### Goal of the exercise
Strip the pictures and reproduce the rest of the listing exactly.

### Supplied material
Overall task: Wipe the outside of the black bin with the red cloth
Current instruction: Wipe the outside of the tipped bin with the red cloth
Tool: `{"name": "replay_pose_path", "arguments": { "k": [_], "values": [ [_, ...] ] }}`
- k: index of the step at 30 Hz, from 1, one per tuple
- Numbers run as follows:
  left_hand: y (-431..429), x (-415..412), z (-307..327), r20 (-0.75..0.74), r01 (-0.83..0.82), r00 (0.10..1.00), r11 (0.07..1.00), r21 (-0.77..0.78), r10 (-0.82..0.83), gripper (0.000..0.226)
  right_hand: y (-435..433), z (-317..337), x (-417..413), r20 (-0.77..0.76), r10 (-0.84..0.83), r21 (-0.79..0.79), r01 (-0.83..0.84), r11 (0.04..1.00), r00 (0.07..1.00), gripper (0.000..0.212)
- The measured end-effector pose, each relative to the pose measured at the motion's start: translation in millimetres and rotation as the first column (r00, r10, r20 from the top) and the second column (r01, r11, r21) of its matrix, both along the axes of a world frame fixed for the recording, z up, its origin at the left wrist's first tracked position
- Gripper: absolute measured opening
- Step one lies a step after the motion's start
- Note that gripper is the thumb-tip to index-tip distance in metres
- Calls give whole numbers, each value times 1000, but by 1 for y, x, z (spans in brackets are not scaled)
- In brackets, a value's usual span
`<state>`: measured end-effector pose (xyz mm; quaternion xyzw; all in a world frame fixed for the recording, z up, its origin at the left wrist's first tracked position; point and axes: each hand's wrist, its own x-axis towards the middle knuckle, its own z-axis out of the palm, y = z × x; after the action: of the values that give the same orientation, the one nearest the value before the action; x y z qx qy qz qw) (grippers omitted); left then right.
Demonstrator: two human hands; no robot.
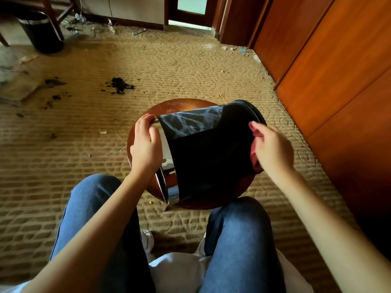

### Exercise output
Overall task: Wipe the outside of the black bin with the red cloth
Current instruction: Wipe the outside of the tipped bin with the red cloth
Tool: `{"name": "replay_pose_path", "arguments": { "k": [_], "values": [ [_, ...] ] }}`
- k: index of the step at 30 Hz, from 1, one per tuple
- Numbers run as follows:
  left_hand: y (-431..429), x (-415..412), z (-307..327), r20 (-0.75..0.74), r01 (-0.83..0.82), r00 (0.10..1.00), r11 (0.07..1.00), r21 (-0.77..0.78), r10 (-0.82..0.83), gripper (0.000..0.226)
  right_hand: y (-435..433), z (-317..337), x (-417..413), r20 (-0.77..0.76), r10 (-0.84..0.83), r21 (-0.79..0.79), r01 (-0.83..0.84), r11 (0.04..1.00), r00 (0.07..1.00), gripper (0.000..0.212)
- The measured end-effector pose, each relative to the pose measured at the motion's start: translation in millimetres and rotation as the first column (r00, r10, r20 from the top) and the second column (r01, r11, r21) of its matrix, both along the axes of a world frame fixed for the recording, z up, its origin at the left wrist's first tracked position
- Gripper: absolute measured opening
- Step one lies a step after the motion's start
- Note that gripper is the thumb-tip to index-tip distance in metres
- Calls give whole numbers, each value times 1000, but by 1 for y, x, z (spans in brackets are not scaled)
- In brackets, a value's usual span
`<state>`: measured end-effector pose (xyz mm; quaternion xyzw; all in a world frame fixed for the recording, z up, its origin at the left wrist's first tracked position; point and axes: each hand's wrist, its own x-axis towards the middle knuckle, its own z-axis out of the palm, y = z × x; after the action: of the values that give the same orientation, the one nearest the value before the action; x y z qx qy qz qw) (grippers omitted); left then right.
Demonstrator: two human hands; no robot.

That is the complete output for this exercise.